* Task prompt *
Exactly the lines from the one containing "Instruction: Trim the" through the one containing "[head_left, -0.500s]" in the listing below are to be copied, with the pictures left out.

[Start of section]

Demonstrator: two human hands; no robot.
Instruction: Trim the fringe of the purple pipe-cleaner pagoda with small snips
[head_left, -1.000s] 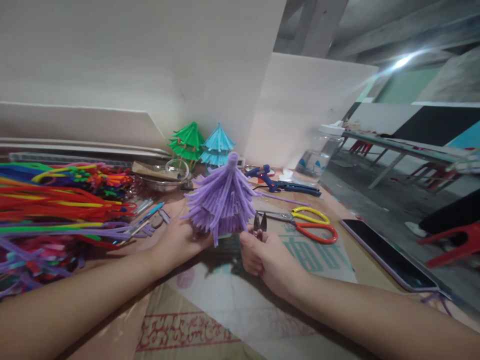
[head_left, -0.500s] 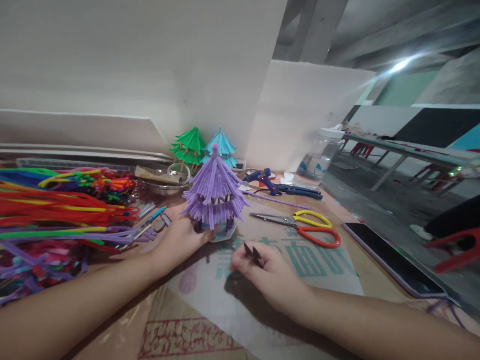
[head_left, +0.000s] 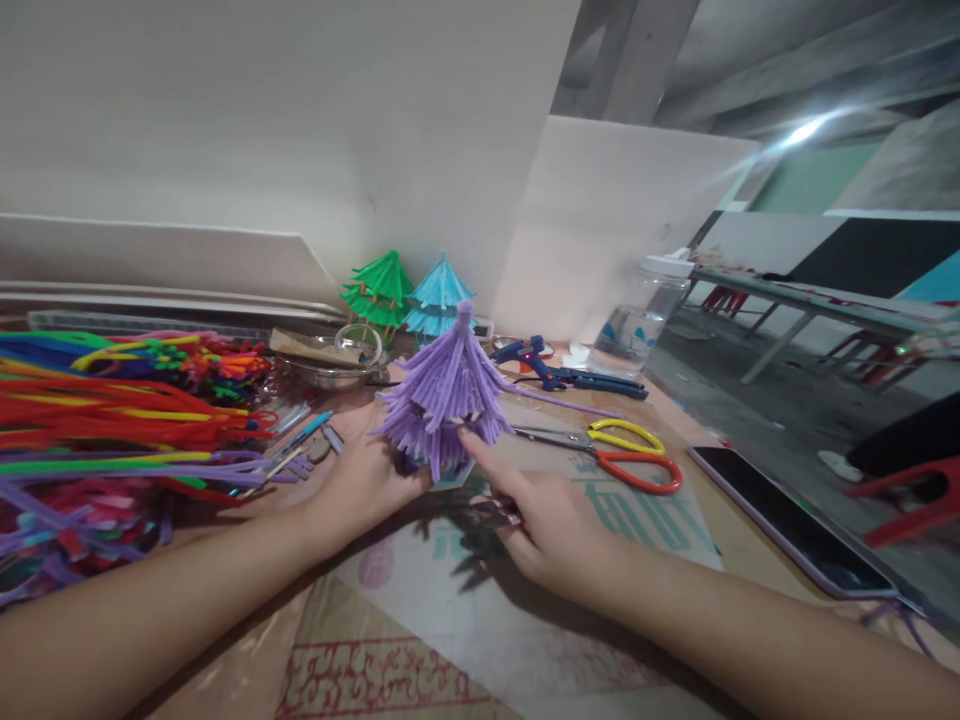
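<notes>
A purple two-tier pavilion model (head_left: 448, 385), with roofs made of fuzzy pipe cleaners, tilts slightly in my left hand (head_left: 367, 490). My left fingers are closed around its lower part, mostly hidden under the lower roof. My right hand (head_left: 536, 515) reaches in from the right, its index fingertip at the lower roof's front edge. Curled against the palm, its other fingers hold a small dark two-pointed tool (head_left: 493, 510); its exact kind is unclear. Large scissors (head_left: 592, 442) with one yellow and one red handle lie just behind my right hand.
Pipe cleaners (head_left: 112, 415) in many colours pile up on the left. Green (head_left: 379, 285) and blue (head_left: 441, 290) models stand behind, near a glass bowl (head_left: 326, 370). A glue gun (head_left: 532, 360), pliers (head_left: 600, 382), a bottle (head_left: 637, 310) and a phone (head_left: 791, 520) lie or stand rightward.
The purple model has shifted right and tipped toward me. My right hand has risen to it, stretching out the index finger while the dark tool has turned down into the palm.
</notes>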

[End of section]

* Result for this exercise *
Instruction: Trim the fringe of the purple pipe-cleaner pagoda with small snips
[head_left, -1.000s] 
[head_left, -0.500s] 

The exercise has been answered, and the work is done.